Nunca ha sido esta tierra de mirar hacia adelante (siempre hemos estado pendientes de esos lobos, ataviados con piel de cordero, que nos querían comer las ovejas), pero ahora mucho menos: la niebla meona no deja ver un burro a tres pasos. La provincia se ha llenado de retrovisores. Los pocos faros que alumbraban hacia adelante se han apagado y solo quedan espejos enfocados hacia la retaguardia. Vivimos aletargados, en un puro lamento. Es como si todos los zamoranos ya nos hubiéramos resignado a vivir sin mañana, tras pagar con el presente el precio del pretérito.

"Lo veo muy mal, esto no tiene arreglo", se oye en las esquinas y los despachos. Hasta los políticos han doblado el espinazo de la verborrea y ya no venden humo: en vez de cuentos presentan cuentas, tristes y blanditas, para salir del paso. Hemos aceptado el destino de la falta de destino y Zamora camina dibujando eses sobre el asfalto que se nos hunde nada más que caen cuatro gotas.
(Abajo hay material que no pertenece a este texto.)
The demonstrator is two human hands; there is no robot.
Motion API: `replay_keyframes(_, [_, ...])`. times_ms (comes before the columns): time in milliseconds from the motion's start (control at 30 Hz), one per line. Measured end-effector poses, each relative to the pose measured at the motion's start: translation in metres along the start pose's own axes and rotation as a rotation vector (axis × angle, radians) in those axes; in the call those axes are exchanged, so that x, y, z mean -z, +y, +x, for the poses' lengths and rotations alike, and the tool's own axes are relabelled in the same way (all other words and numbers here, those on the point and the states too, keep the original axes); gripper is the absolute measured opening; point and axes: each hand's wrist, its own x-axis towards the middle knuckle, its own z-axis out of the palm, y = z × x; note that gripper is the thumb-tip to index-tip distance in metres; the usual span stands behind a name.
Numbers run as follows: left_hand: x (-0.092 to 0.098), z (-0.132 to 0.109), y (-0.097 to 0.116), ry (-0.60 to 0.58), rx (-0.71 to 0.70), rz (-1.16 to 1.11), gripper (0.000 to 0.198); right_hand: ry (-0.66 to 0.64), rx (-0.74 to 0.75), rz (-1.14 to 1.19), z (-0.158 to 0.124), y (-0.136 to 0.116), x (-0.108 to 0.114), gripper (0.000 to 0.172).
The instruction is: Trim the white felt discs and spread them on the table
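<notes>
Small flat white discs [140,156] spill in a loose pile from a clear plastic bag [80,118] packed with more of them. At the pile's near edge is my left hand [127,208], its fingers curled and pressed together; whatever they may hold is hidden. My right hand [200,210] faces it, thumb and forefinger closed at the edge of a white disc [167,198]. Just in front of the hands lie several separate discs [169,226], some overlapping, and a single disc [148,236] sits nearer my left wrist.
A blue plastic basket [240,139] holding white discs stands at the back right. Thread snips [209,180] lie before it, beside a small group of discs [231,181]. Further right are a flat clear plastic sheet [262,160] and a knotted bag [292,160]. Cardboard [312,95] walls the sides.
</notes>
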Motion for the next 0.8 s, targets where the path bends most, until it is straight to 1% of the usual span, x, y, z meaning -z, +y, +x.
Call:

Un golpe, un susto, un empujón, esta provincia necesita urgentemente un cubo de agua helada sobre el rostro. El enfermo que no quiere curarse se muere aunque la enfermedad, en principio, curse sin aparente gravedad. Zamora precisa, ahora más que nunca, cariño, mimos, que le digan que es guapa, trabajadora, leal; requiere que le mientan para sacarla del estado casi vegetativo en el que está. Ya sé, ya sé, que la han engañado mucho, pero ahora urge que alguien pare su deterioro como sea.

Trampantojos y placebos, todo vale. Por Dios que alguien mienta a esta provincia y le diga que se va a curar. Y a lo mejor se cura.